このSS、使徒戦が真骨頂なんです。是非、ご期待下さい。
さて、ここに来て、オリジナルキャラ続出です。
特に月野カンナ。今のところ謎です。
本当は外伝キャラとして考えていたんですが、本編に捻り込ませることにしました。
今は大人しくしています。後々絡んできます。
ダッシュ君は、暫くはピエロです。温かく見守ってやってくださいね。
さて、ようやくトウジ&ケンスケの二馬鹿コンビ(?)が登場しました。
今後、彼らはどういう運命を辿るのでしょうか?
余談ですが、ここのトウジが喋る関西弁、ニセモノです。作者も自覚しております、ハイ。どうかご容赦願います。

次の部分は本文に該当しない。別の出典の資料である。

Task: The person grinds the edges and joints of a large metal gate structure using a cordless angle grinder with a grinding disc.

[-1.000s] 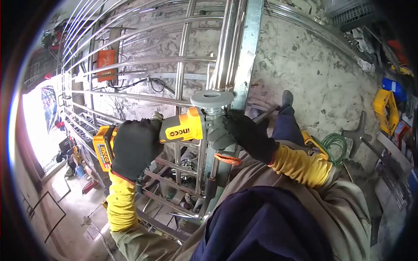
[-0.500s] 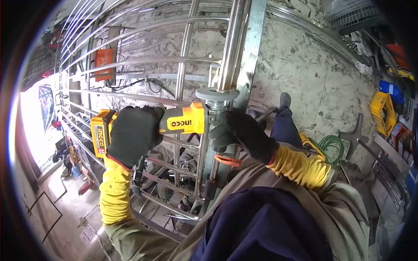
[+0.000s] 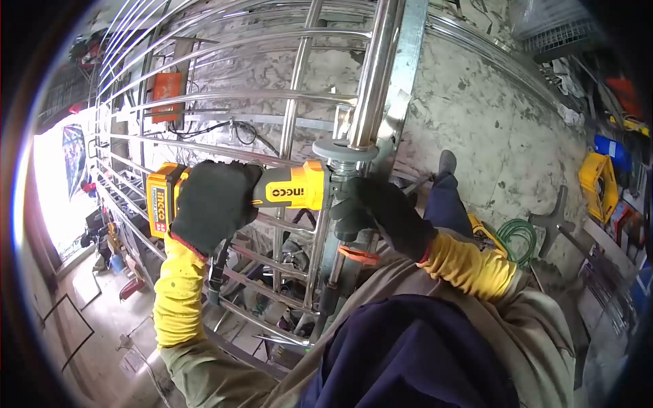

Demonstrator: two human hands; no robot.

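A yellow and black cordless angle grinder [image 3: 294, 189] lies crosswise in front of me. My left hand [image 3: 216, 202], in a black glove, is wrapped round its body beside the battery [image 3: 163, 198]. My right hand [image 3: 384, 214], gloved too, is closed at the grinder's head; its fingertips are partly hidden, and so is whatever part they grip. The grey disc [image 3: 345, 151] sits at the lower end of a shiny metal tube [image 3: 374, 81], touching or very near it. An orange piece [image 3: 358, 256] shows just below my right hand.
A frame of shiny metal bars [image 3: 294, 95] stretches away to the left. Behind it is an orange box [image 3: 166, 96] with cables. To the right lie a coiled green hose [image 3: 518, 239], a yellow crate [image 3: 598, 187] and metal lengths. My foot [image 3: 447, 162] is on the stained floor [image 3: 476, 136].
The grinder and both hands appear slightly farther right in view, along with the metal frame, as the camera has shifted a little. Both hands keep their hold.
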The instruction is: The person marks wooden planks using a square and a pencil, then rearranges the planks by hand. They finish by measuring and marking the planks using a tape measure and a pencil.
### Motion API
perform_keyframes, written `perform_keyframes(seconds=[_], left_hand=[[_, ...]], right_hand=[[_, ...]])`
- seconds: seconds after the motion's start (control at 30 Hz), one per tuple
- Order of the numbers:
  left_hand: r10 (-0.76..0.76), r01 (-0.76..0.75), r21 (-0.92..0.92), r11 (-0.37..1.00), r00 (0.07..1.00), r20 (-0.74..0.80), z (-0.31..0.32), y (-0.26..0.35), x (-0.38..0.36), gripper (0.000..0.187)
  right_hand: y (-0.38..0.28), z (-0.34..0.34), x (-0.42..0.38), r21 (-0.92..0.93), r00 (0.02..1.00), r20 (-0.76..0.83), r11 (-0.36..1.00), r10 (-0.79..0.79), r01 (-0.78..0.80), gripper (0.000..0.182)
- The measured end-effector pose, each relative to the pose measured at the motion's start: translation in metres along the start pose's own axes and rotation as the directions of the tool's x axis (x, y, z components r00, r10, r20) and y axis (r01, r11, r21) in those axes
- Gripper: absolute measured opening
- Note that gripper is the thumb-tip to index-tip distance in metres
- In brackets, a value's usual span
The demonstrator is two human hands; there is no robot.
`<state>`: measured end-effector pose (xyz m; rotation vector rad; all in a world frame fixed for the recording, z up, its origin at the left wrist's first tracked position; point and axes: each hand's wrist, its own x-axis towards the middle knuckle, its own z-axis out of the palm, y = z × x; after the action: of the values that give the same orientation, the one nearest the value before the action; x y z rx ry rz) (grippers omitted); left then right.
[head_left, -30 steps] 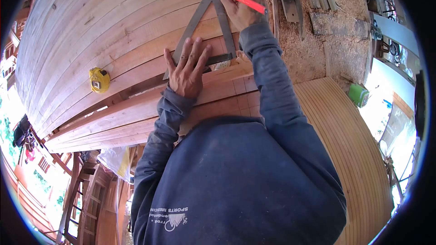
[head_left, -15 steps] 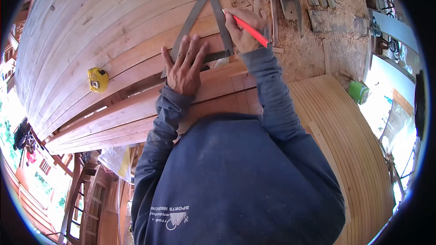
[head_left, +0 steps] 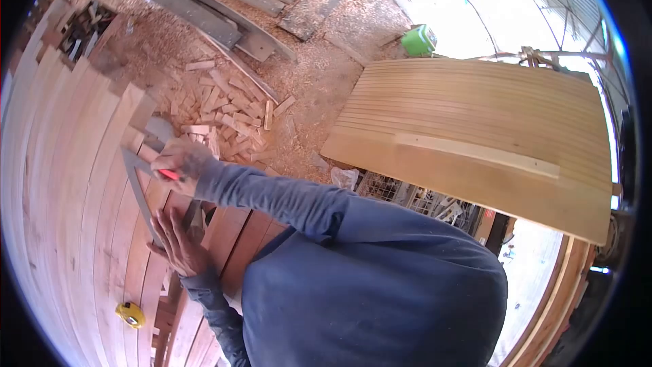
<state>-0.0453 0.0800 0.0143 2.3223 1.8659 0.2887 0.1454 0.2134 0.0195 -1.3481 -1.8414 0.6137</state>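
Observation:
A grey metal triangular square (head_left: 140, 194) lies across the ends of several pale wooden boards (head_left: 88, 183). My left hand (head_left: 182, 248) rests on it with the fingers stretched out, pressing it against the wood. Just beyond, my right hand (head_left: 182, 162) is closed around a red pencil (head_left: 168, 175) beside the upper part of the square. The pencil's tip is hidden from this angle. Nearer my body, a yellow tape measure (head_left: 130, 315) sits on the boards.
Offcuts (head_left: 231, 112) lie heaped on the sawdust-covered floor past the board ends. Long planks (head_left: 176, 10) rest farther off. To the right stands a broad wooden panel (head_left: 475, 109) with a strip on it, near a green container (head_left: 419, 41).
My view has swung to the right, showing more floor and the wide panel. My left hand stays on the square; my right hand still grips the pencil beside it.

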Motion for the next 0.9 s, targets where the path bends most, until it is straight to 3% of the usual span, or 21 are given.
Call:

今回は綾波の出番が極端に少なかったですね。LRS属性の方、ごめんなさい。次からは頑張ります。
ラミエル戦の前後にLRSの山場を一つ考えていますので、ご期待下さい。(まだずっと先ですが)
あと、油断していると一話あたりのサイズがでかくなるんですね〜。
危うく今回も100Kバイトを超えるところでした。ふう〜危ない危ない。次回からはもっと自重しますね。